**Task goal:**
Quote exactly and only this range of lines in the data below: the line that holds "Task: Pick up" to the line that holds "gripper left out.", both included.

Stored data entries:
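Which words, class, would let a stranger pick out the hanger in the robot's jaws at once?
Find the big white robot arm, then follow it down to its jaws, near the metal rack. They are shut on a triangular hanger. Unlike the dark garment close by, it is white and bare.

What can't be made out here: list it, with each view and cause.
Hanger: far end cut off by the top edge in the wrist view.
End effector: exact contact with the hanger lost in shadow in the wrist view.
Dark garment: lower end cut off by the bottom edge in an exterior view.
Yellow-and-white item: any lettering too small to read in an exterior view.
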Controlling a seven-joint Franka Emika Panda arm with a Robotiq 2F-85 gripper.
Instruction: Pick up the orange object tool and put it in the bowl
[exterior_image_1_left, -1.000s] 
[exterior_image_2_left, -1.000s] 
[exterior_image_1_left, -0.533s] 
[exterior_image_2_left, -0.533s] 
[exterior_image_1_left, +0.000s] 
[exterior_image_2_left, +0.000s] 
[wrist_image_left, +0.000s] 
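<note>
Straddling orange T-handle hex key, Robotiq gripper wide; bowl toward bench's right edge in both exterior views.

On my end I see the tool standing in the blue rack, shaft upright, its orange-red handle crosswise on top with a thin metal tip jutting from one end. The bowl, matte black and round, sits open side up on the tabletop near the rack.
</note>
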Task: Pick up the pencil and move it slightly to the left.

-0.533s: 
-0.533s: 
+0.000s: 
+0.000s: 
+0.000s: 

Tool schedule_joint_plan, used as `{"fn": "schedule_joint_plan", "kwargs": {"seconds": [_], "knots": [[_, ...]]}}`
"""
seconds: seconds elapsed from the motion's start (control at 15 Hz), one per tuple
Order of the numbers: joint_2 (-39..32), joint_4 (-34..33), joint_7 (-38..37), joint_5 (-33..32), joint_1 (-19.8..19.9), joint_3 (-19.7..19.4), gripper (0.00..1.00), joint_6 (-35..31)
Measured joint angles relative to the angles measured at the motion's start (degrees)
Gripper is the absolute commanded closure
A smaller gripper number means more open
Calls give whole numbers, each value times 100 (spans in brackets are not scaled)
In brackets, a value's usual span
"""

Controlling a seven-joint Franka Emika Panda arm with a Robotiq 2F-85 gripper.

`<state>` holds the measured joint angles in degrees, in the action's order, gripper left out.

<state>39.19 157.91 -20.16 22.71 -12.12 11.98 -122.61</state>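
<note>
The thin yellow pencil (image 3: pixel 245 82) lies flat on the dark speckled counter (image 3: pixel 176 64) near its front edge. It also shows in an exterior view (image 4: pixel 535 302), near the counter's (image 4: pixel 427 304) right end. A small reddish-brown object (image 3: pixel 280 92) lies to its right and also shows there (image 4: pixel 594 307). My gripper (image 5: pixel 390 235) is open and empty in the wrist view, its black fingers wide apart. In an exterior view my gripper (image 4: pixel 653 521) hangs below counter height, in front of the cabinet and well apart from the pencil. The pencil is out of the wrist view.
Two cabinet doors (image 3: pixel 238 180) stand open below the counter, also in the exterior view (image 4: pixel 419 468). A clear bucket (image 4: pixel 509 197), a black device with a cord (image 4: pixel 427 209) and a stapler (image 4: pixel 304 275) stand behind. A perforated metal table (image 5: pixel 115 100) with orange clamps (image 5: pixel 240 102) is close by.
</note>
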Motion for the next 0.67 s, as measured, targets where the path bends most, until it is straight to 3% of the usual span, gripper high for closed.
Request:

**Written solution:**
Task: Pick up the pencil and move it slightly to the left.

-0.533s: 
-0.533s: 
+0.000s: 
+0.000s: 
+0.000s: 

Tool schedule_joint_plan, used as `{"fn": "schedule_joint_plan", "kwargs": {"seconds": [_], "knots": [[_, ...]]}}`
"""
seconds: seconds elapsed from the motion's start (control at 15 Hz), one per tuple
Order of the numbers: joint_2 (-39..32), joint_4 (-34..33), joint_7 (-38..37), joint_5 (-33..32), joint_1 (-19.8..19.9), joint_3 (-19.7..19.4), gripper (0.00..1.00), joint_6 (-35..31)
Measured joint angles relative to the angles measured at the motion's start (degrees)
Gripper is the absolute commanded closure
A smaller gripper number means more open
Calls give whole numbers, each value times 100 (spans in brackets are not scaled)
In brackets, a value's usual span
"""

Controlling a seven-joint Franka Emika Panda arm with a Robotiq 2F-85 gripper.

`<state>` holds the measured joint angles in degrees, in the action's order, gripper left out.

Nothing else belongs to this exercise.